1. El tiempo necesario para el completo desarrollo del macro hongo Ganoderma australe en el
laboratorio es considerablemente extenso, sobrepasa los tres meses hasta cuando se realizó el
último monitoreo.
2. El medio de cultivo seleccionado para generar cepas de Ganoderma australe en el laboratorio
es aquel que contenga Agar papa dextrosa (PDA) con extracto de levadura, como medio
suficientemente alto en nutrientes, suplementado con un antibiótico para impedir el
crecimiento de bacterias.
3. La combinación de canguil, quinua, avena y trigo como cereales para la inoculación de
semilla de Ganoderma australe permitió un crecimiento aceptable de las semillas de hongo
ocupando por completo los frascos en un tiempo aproximado de un mes. El sustrato para la
fructificación del macro hongo debe ser aserrín de madera de monte que contiene roble, pino,
etc., debido a que contiene similares propiedades en donde se desarrolla naturalmente el
Ganoderma australe.
4. La coloración marrón amaderado fuerte presente en el macro hongo Ganoderma australe
influye en el aspecto de coloración final de las muestras de quitosano siendo amarrillo dorado,
mientras que el quitosano comercial presenta coloración comúnmente blanca.

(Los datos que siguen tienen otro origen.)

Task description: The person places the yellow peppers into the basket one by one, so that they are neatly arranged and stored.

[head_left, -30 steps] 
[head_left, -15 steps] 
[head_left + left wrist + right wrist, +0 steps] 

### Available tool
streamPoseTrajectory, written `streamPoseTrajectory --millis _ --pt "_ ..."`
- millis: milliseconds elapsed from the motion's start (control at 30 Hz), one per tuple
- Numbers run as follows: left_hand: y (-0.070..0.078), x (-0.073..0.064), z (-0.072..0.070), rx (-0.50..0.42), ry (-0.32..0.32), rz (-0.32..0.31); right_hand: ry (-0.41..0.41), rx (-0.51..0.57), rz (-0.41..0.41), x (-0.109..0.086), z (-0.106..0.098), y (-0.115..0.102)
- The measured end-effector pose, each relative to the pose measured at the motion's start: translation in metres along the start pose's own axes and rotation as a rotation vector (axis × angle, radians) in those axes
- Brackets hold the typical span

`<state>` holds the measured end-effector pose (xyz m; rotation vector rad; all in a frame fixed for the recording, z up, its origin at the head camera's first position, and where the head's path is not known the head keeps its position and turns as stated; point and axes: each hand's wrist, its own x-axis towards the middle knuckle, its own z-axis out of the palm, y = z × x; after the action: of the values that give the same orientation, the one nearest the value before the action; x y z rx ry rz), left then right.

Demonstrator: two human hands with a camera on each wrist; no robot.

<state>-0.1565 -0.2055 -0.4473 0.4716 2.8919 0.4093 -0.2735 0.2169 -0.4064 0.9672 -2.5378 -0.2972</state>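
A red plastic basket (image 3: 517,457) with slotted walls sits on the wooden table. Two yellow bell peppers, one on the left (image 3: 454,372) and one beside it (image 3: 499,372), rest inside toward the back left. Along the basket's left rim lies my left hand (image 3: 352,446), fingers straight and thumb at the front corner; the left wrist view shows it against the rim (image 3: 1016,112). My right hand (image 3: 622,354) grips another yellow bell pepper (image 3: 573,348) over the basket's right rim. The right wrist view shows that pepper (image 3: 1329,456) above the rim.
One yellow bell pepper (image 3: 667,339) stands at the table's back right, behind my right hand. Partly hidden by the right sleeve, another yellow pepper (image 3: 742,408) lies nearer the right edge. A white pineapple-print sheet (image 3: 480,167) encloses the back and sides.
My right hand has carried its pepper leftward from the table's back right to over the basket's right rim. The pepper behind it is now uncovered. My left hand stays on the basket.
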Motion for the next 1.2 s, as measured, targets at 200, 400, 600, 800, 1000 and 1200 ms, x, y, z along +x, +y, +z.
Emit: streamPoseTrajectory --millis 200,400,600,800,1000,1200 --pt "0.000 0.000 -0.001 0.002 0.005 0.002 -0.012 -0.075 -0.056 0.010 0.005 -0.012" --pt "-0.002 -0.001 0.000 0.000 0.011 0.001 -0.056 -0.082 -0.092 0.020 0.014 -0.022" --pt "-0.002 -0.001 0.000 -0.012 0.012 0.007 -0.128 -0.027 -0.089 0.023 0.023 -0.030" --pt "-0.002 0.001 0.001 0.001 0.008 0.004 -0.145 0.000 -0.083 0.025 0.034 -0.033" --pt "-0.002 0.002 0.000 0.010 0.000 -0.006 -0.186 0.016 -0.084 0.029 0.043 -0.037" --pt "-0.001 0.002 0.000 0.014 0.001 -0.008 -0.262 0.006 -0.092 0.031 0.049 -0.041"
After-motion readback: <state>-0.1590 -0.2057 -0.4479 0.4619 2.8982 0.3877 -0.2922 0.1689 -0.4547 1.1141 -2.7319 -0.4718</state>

5. El mejor decolorante para Ganoderma australe y el quitosano es el hipoclorito de sodio por
su bajo costo y tiempo de empleo de 7 horas para el macro hongo y 1 hora para el quitosano
obtenido con agitación constante.
6. Por el tratamiento químico empleado para la obtención de quitosano del macro hongo, las
características fisicoquímicas dentro de las requeridas para quitosano son: proteínas totales,
rendimiento, solubilidad, humedad, propiedad antibacterial y grado de desacetilación, el
último permite confirmar la identificación de quitosano.